_PROMPT_
Write out, word for word, every line in the data below from the one containing "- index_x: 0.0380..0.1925" to the one containing "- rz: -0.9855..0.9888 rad", both of them included.

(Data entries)
* * *

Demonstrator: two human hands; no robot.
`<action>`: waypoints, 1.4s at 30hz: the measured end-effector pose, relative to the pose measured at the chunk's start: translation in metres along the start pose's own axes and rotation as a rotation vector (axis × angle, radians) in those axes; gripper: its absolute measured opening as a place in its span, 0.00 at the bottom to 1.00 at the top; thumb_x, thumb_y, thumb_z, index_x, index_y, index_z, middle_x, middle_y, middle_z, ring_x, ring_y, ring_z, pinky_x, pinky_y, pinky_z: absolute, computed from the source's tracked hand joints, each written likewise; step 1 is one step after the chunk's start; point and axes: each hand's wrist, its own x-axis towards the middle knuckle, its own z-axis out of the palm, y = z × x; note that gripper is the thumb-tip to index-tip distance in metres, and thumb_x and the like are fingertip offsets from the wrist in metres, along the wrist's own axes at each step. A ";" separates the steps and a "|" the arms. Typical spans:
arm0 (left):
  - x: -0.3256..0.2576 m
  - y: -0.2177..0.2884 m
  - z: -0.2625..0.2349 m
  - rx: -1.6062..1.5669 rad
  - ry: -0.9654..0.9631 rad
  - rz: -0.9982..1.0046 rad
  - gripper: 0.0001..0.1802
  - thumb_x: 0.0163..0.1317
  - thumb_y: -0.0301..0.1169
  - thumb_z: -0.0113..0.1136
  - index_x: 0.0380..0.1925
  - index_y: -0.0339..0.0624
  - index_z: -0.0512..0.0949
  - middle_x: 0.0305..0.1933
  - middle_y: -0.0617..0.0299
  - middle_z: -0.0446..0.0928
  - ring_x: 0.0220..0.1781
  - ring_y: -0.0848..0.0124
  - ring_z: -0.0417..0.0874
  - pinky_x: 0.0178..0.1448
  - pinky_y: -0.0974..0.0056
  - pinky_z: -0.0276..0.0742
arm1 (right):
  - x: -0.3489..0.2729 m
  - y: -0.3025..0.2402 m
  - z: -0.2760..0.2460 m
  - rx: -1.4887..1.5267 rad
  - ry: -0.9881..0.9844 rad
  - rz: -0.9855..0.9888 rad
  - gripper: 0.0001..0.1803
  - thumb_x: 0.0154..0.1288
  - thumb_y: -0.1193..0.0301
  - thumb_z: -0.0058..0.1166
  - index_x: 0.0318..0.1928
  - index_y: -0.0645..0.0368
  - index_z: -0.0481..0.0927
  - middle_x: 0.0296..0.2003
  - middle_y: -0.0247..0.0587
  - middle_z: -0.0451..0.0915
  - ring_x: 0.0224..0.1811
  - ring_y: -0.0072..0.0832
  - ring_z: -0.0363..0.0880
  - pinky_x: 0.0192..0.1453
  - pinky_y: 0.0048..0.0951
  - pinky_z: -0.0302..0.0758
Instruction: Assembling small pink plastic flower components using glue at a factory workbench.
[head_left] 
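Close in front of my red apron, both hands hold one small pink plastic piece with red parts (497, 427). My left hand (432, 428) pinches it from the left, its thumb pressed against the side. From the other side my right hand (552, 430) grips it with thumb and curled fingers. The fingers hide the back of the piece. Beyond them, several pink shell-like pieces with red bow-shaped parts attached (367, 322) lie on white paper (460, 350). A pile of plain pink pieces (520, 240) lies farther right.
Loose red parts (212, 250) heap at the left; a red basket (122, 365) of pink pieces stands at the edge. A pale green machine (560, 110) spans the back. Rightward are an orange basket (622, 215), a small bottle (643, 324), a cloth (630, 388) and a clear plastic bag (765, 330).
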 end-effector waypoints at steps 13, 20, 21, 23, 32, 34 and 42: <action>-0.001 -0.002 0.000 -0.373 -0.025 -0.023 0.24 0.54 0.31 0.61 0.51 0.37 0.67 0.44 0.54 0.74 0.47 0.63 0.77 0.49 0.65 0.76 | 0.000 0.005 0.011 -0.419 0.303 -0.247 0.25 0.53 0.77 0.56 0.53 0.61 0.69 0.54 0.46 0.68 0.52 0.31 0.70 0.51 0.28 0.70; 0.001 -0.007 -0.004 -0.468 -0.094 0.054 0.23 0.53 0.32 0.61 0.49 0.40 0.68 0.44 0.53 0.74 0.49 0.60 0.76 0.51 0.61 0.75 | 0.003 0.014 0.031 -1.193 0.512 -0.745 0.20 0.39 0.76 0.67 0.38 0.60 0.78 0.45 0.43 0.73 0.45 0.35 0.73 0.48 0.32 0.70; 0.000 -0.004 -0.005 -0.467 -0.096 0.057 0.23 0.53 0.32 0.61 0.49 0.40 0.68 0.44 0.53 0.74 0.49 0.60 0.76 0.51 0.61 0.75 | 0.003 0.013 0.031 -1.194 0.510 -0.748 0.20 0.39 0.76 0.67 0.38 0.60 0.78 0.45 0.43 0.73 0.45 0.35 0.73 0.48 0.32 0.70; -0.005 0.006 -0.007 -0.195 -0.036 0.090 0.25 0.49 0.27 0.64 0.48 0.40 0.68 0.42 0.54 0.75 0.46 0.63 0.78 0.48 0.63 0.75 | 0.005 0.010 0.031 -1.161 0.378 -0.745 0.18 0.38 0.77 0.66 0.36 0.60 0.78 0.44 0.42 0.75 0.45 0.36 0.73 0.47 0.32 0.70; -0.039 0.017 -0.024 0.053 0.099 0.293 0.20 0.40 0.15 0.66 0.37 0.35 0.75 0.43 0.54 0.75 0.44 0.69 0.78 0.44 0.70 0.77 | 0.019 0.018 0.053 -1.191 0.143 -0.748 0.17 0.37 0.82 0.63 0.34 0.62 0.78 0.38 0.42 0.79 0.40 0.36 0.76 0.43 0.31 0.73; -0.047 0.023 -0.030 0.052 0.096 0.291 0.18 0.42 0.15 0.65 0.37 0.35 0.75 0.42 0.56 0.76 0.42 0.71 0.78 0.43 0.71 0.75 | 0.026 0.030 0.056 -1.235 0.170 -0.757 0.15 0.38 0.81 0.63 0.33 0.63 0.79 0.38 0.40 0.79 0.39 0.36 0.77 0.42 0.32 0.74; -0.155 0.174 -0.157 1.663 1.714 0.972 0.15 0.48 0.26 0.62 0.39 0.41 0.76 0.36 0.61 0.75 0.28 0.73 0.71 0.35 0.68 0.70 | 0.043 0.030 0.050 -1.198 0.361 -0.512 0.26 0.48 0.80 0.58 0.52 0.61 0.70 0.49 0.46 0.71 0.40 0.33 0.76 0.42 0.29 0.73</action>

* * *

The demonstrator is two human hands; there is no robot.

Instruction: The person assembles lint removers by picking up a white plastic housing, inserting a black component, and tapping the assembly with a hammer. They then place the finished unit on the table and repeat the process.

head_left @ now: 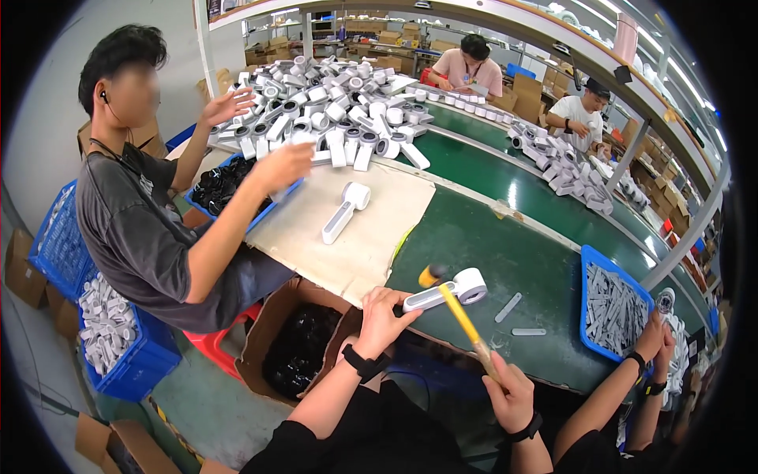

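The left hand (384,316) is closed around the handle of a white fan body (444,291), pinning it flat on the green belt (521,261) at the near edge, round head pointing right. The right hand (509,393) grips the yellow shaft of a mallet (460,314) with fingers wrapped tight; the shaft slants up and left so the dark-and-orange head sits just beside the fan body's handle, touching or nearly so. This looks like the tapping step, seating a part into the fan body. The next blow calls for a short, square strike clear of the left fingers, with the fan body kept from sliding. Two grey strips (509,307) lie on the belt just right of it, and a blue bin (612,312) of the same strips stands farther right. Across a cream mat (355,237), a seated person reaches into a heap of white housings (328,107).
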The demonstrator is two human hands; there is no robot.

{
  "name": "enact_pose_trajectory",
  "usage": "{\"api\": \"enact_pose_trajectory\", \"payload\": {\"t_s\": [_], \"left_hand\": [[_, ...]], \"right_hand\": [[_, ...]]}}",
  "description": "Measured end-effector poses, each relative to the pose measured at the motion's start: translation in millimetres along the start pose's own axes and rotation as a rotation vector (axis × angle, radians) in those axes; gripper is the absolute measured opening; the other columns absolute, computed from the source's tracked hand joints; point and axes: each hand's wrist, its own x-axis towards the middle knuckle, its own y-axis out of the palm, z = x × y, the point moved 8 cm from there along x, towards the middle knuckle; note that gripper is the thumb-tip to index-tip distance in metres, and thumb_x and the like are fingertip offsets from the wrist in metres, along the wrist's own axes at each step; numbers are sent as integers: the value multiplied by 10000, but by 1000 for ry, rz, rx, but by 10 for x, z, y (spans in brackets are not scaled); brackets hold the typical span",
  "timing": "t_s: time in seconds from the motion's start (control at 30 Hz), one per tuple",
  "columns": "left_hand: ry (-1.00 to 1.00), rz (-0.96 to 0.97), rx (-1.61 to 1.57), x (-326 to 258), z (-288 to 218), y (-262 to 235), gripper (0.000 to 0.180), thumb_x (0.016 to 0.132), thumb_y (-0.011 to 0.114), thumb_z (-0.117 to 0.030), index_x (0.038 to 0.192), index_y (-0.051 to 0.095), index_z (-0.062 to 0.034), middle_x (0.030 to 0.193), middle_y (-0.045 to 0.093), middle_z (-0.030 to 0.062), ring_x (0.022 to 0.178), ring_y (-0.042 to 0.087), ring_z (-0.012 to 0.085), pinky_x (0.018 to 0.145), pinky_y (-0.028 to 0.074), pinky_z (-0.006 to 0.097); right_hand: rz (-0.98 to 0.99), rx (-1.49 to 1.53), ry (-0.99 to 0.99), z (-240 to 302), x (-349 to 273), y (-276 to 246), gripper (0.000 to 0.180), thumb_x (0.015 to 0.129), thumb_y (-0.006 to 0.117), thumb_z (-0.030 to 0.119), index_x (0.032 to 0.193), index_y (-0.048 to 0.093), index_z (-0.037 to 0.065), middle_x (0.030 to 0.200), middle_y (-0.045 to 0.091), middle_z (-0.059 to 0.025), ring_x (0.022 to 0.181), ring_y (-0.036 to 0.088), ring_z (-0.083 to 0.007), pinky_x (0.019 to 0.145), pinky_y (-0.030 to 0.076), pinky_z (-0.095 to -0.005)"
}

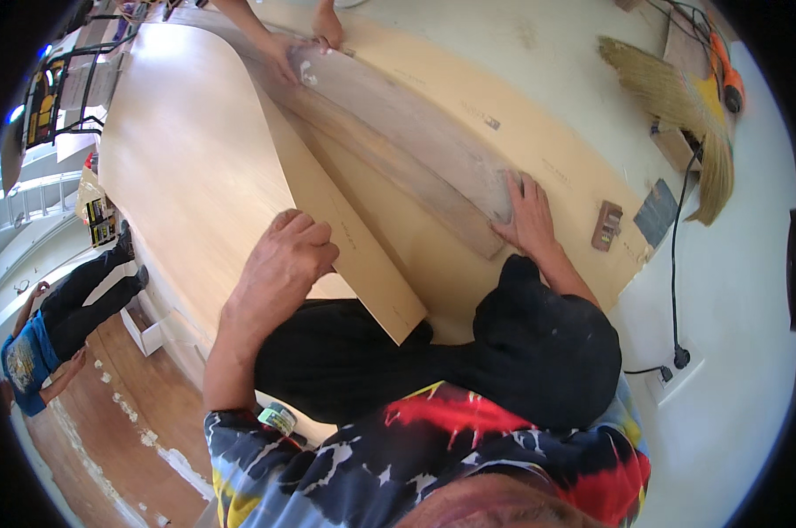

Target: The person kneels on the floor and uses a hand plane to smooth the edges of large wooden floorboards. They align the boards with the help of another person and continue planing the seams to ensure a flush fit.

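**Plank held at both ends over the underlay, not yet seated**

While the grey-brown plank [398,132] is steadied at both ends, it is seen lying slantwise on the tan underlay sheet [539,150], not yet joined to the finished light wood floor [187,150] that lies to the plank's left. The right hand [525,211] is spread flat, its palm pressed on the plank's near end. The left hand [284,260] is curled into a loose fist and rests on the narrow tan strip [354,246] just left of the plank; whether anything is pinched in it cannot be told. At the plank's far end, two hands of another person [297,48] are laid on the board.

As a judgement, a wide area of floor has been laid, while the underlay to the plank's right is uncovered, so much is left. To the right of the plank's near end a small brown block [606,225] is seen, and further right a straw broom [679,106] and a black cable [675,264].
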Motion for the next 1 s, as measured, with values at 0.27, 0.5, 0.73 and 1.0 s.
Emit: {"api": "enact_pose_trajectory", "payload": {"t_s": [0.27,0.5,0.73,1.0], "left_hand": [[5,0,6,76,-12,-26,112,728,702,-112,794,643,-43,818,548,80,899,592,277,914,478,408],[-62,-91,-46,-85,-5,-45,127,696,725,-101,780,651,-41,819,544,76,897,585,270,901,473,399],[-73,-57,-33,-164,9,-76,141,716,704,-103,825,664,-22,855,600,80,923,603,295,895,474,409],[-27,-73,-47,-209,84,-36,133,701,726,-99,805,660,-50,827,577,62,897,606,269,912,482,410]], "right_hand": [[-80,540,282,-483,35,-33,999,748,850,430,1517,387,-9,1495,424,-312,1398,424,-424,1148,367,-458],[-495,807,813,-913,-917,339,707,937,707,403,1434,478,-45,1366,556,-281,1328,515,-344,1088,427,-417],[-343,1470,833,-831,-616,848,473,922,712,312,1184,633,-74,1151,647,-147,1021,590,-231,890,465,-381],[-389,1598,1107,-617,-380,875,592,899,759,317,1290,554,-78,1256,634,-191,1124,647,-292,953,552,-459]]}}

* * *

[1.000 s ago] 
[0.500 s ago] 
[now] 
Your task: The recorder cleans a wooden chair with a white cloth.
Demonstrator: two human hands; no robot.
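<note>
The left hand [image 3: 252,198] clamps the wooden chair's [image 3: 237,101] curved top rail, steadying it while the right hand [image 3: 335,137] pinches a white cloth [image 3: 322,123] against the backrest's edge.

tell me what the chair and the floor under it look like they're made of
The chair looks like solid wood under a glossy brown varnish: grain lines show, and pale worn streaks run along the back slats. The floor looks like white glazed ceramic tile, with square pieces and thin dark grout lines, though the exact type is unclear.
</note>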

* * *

_SOLUTION TO THIS PROBLEM_
  - index_x: 0.0380..0.1925
  - index_y: -0.0339..0.0624
  - index_z: -0.0512..0.0949
  - middle_x: 0.0305..0.1933
  - middle_y: -0.0617..0.0299
  - middle_z: -0.0446..0.0928
  - ring_x: 0.0220..0.1781
  - ring_y: -0.0848..0.0124
  - ring_z: -0.0417..0.0874
  - pinky_x: 0.0178..0.1448
  - pinky_y: -0.0974..0.0056
  - pinky_z: -0.0276..0.0742
arm1 (right):
  - x: -0.3489..0.2729 m
  - y: -0.3025..0.2402 m
  - z: -0.2760..0.2460 m
  - rx: -1.4887..1.5267 rad
  - ry: -0.9881..0.9844 rad
  - rz: -0.9855..0.9888 rad

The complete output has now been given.